Are Your Side Jobs Just Wasting Your Time?

Dear Smartly,
Here’s what’s tricky for me: time management. I am spending so much time on income-generating side projects that I am barely making any art. If I invested more time in my art, I might be able to sell it for more than the craft items I make, but there is only one of me and I need sleep. Any tips for avoiding the art void?‬ —MLM

Dear MLM,
I think it’s a matter of looking at your side income projects and asking yourself if they’re doing the job for you that they were meant to do.

When looking at my streams of income, I lump them into two distinct groups, Category One: Fine art/personal fulfillment/makes life worthwhile, and Category Two: Utilitarian/makes money. My goal is to get Category One to the point where it is doing the job of Category Two — and it’s getting there — but these things take time as you know. It’s fine for something in Category One to not make tons of money, if it’s balanced out with more lucrative streams of income in Category Two.

Because I have such lofty goals for Category One, I need to make sure that all of the work from Category Two is doing its job: funding my life, meeting my financial goals and supporting Category One. If it’s not doing that job it either needs to move to Category One (I would spend my free time on it and feel personally enriched) or it’s wasting my time.
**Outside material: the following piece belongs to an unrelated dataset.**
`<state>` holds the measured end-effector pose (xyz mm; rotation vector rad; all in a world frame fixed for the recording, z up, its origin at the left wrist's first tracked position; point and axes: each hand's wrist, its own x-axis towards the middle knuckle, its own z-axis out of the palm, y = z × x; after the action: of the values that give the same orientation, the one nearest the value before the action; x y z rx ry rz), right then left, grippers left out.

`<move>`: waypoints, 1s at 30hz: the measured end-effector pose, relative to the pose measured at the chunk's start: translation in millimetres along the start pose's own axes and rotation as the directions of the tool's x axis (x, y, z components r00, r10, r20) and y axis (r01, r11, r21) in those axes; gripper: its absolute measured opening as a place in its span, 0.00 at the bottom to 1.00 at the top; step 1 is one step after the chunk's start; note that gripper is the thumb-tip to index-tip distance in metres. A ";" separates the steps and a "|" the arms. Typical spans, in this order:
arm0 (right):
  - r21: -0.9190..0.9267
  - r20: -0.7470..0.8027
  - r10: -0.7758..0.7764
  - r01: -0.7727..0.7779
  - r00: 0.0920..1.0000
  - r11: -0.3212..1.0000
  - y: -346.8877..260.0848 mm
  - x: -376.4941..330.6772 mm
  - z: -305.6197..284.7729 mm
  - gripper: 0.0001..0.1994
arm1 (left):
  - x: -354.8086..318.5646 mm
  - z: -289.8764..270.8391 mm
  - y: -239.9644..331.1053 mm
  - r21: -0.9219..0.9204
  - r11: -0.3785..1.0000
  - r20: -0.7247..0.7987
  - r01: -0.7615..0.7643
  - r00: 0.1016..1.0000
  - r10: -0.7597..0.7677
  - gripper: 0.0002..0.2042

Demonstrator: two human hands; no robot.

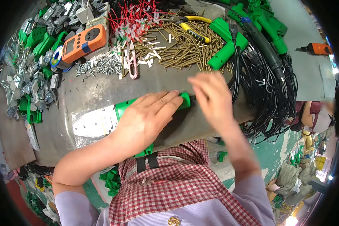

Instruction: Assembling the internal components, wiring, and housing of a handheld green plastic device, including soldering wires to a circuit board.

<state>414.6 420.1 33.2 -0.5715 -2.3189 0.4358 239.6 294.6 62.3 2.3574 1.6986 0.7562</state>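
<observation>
A green plastic tool housing (185,100) lies on the metal-topped bench beneath my left hand (147,116). The fingers of that hand are together and bent over the housing, holding it down and hiding most of it. Other green parts of it show beside the wrist and at the bench's front edge. Just right of the housing's end, my right hand (213,96) is raised above the bench. Its fingers are bent toward the left and blurred by motion, so whether it holds anything small cannot be made out.
Long brass-coloured screws (188,47) are heaped behind my hands, with yellow-handled pliers (194,32) on top. Pink-handled snips (132,64), small silver screws (101,66) and an orange multimeter (84,43) lie left. A black power screwdriver (261,43) and black cords (267,98) are right.
</observation>
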 end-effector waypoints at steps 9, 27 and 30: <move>-0.309 0.273 -0.147 0.231 0.951 0.923 42.8 71.7 28.0 0.04 | -12.2 -33.2 -81.5 0.193 0.974 0.076 0.116 0.988 -0.133 0.16; -0.240 0.324 -0.077 0.160 0.943 0.958 35.2 74.0 32.0 0.04 | -29.5 -36.5 -123.2 0.327 0.942 0.018 -0.069 0.998 0.067 0.12; -0.191 0.257 -0.125 0.177 0.958 0.965 37.5 76.9 34.4 0.09 | -24.4 -36.0 -115.0 0.276 0.961 -0.010 0.006 1.000 -0.004 0.11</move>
<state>350.3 486.2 34.6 -0.4554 -2.6449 0.1932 119.1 306.5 40.5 2.5273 1.9248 0.5610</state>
Let me give you an example from my own life. Most of my Category Two work falls under the umbrella of graphic design. I’ve been a designer for years, and do freelance jobs for a variety of people and companies. Every once in a while I’ll get an email asking if I would help set-up a few things for a new company, “We don’t have much money, but we’ll need business cards, letterhead, a logo…” I hate designing logos. It’s a task that takes forever, and there’s a lot of little fussy futzing that needs to happen to make it absolutely perfect: ‘Move that line over a hair’, ‘make that circle a touch larger’, ‘what if this word was a shade darker…’ and so on.

Often my well-intentioned client doesn’t know what they want until they’ve seen it, so there’s a lot of ‘trying this,’ and ‘trying that’. Everyone involved has their own unique opinion, and because it’s such a small deliverable, it might not be respected for the huge job it is. Ultimately, logos always take tons of time, and the budgets often don’t reflect the necessary effort. Inevitably, I would finish feeling like I didn’t get anywhere financially or creatively; I’m just 2 weeks older and 2 weeks closer to death (yes, that really sums up how I feel about designing logos!).
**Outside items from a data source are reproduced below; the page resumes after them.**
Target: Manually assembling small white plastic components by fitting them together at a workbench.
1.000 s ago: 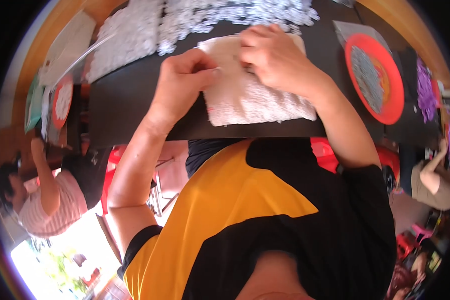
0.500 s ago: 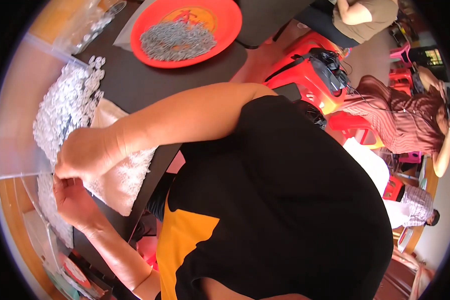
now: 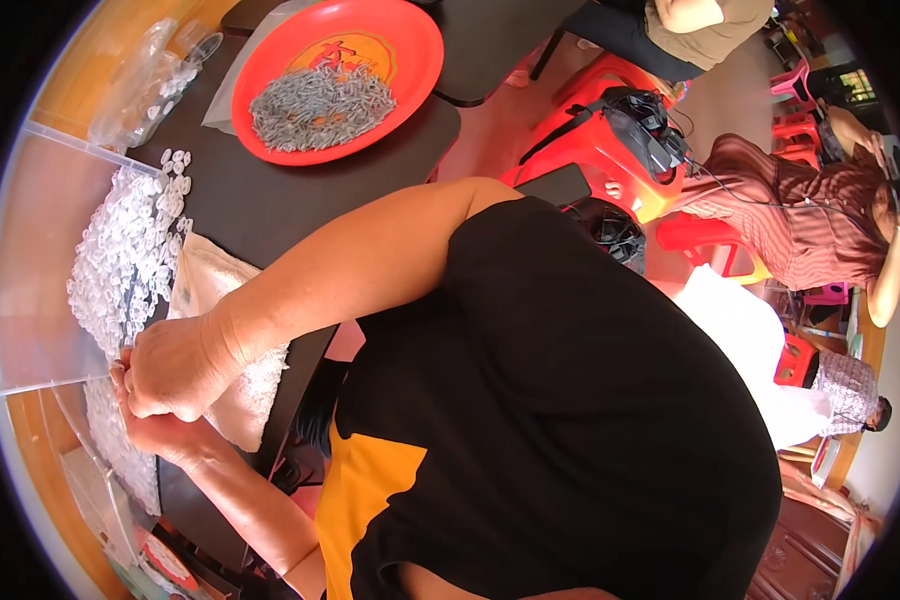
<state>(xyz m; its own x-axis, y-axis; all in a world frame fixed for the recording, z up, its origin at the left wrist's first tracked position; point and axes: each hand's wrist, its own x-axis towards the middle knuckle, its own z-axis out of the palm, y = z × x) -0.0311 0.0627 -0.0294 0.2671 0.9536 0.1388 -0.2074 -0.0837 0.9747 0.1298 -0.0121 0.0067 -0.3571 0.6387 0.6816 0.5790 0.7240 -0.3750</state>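
A dark table point(image 3: 280, 205) is seen from eight to eleven o'clock. Between eight and nine, a pale cloth point(image 3: 252, 392) is laid on it, partly covered by the right hand point(image 3: 177, 368), with the left hand point(image 3: 167, 434) tucked just below. Both hands are brought together over the cloth's outer side, fingers curled in; whether anything is gripped cannot be told. At nine o'clock, small white pieces point(image 3: 120, 265) are heaped beside a clear plastic panel point(image 3: 35, 280). At eleven, slender grey pieces point(image 3: 320, 115) are held in a red plate point(image 3: 417, 62), its orange middle printed with red characters, partly covered. Towards one to two, a red stool point(image 3: 575, 155) is loaded with black gear point(image 3: 647, 130); near half past two, a person in striped clothing point(image 3: 800, 225) is seen.
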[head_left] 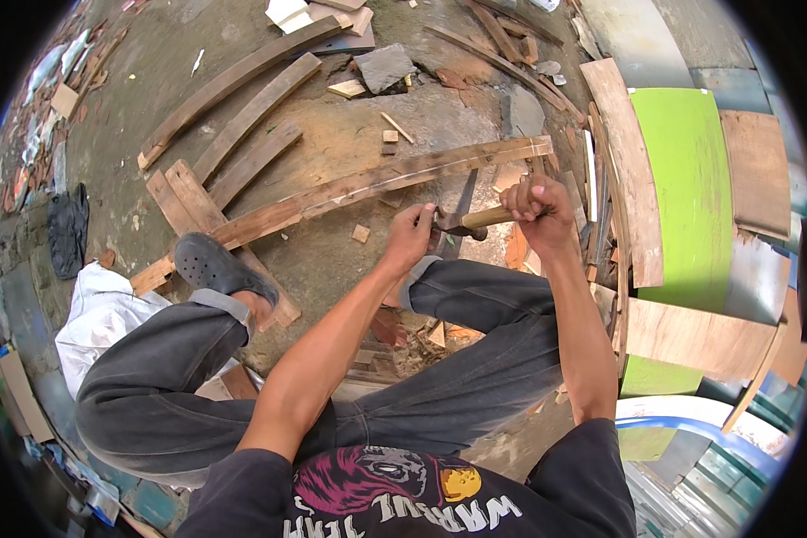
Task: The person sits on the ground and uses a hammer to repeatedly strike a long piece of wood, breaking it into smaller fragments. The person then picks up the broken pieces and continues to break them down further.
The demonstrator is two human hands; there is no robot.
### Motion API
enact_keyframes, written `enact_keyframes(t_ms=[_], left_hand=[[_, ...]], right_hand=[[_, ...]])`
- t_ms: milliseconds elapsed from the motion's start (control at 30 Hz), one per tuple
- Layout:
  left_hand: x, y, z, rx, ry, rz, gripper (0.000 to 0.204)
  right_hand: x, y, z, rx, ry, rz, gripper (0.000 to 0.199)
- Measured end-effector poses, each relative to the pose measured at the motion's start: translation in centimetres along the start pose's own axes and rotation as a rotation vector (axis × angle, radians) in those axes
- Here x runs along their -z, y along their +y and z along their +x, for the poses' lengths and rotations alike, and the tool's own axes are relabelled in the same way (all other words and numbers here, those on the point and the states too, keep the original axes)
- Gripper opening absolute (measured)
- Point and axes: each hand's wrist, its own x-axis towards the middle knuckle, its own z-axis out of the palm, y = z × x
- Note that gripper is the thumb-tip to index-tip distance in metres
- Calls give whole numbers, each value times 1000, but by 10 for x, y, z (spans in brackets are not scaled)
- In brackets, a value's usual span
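My right hand [540, 208] is wrapped round the wooden handle of a hammer [488, 216], off to the right of centre. The hammer's dark metal head points left, close to my left hand [410, 235]. That left hand is closed, thumb up beside the hammer head; whatever its fingers hold is hidden. Just beyond both hands a long wooden beam [332, 194] lies slantwise on the ground, its far right end past my right hand. My foot in a dark clog [222, 269] rests at the beam's near left end. A narrow dark strip [467, 190] shows beyond the hammer.
Several wooden planks [242, 85] lie at the far left. Small wood blocks [360, 233] and a grey stone slab [385, 68] are scattered about. Wood boards and a green panel [681, 197] line the right side. A white sack [108, 309] lies at left.
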Motion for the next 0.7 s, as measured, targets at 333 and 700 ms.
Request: enact_keyframes(t_ms=[333,700], left_hand=[[26,-32,22,121,-82,205,46],[40,-8,21,258,-28,18,51]], right_hand=[[-16,17,12,-120,-78,-155,29],[15,67,4,-24,-36,-824,26]])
So I’ve made a blanket policy in my life to NEVER design another logo for anyone ever again, because that work doesn’t do what it needs to do to be in Category Two, and it definitely doesn’t fall into Category One. In the past I would have taken those jobs, and other low paying, low personal satisfaction graphic design gigs because I felt like I needed the income from whatever paying opportunity was offered to me. But now, I see that I only have time to take paying work that funds my passion. If it can’t do that, it’s just paying me to stay in place, gobbling up the time I could have used to advanced my Category One ambitions, or gotten better jobs that fit into Category Two.

What I would do in your position is to look at your income-generating creative projects and put them into the above two categories. For those in Category Two ask, “are these generating enough income to fund my life and Category One?” If not, look at ways that you can raise your prices to the point that they become worth your time. That may mean refining them, tackling them in a more efficient, cost-effective way, or offering them to a different audience. If that’s impossible, then you’ll need to take a hard look at your Category Two work and decide if your time could be used in a more profitable manner, or better spent furthering your Category One goals.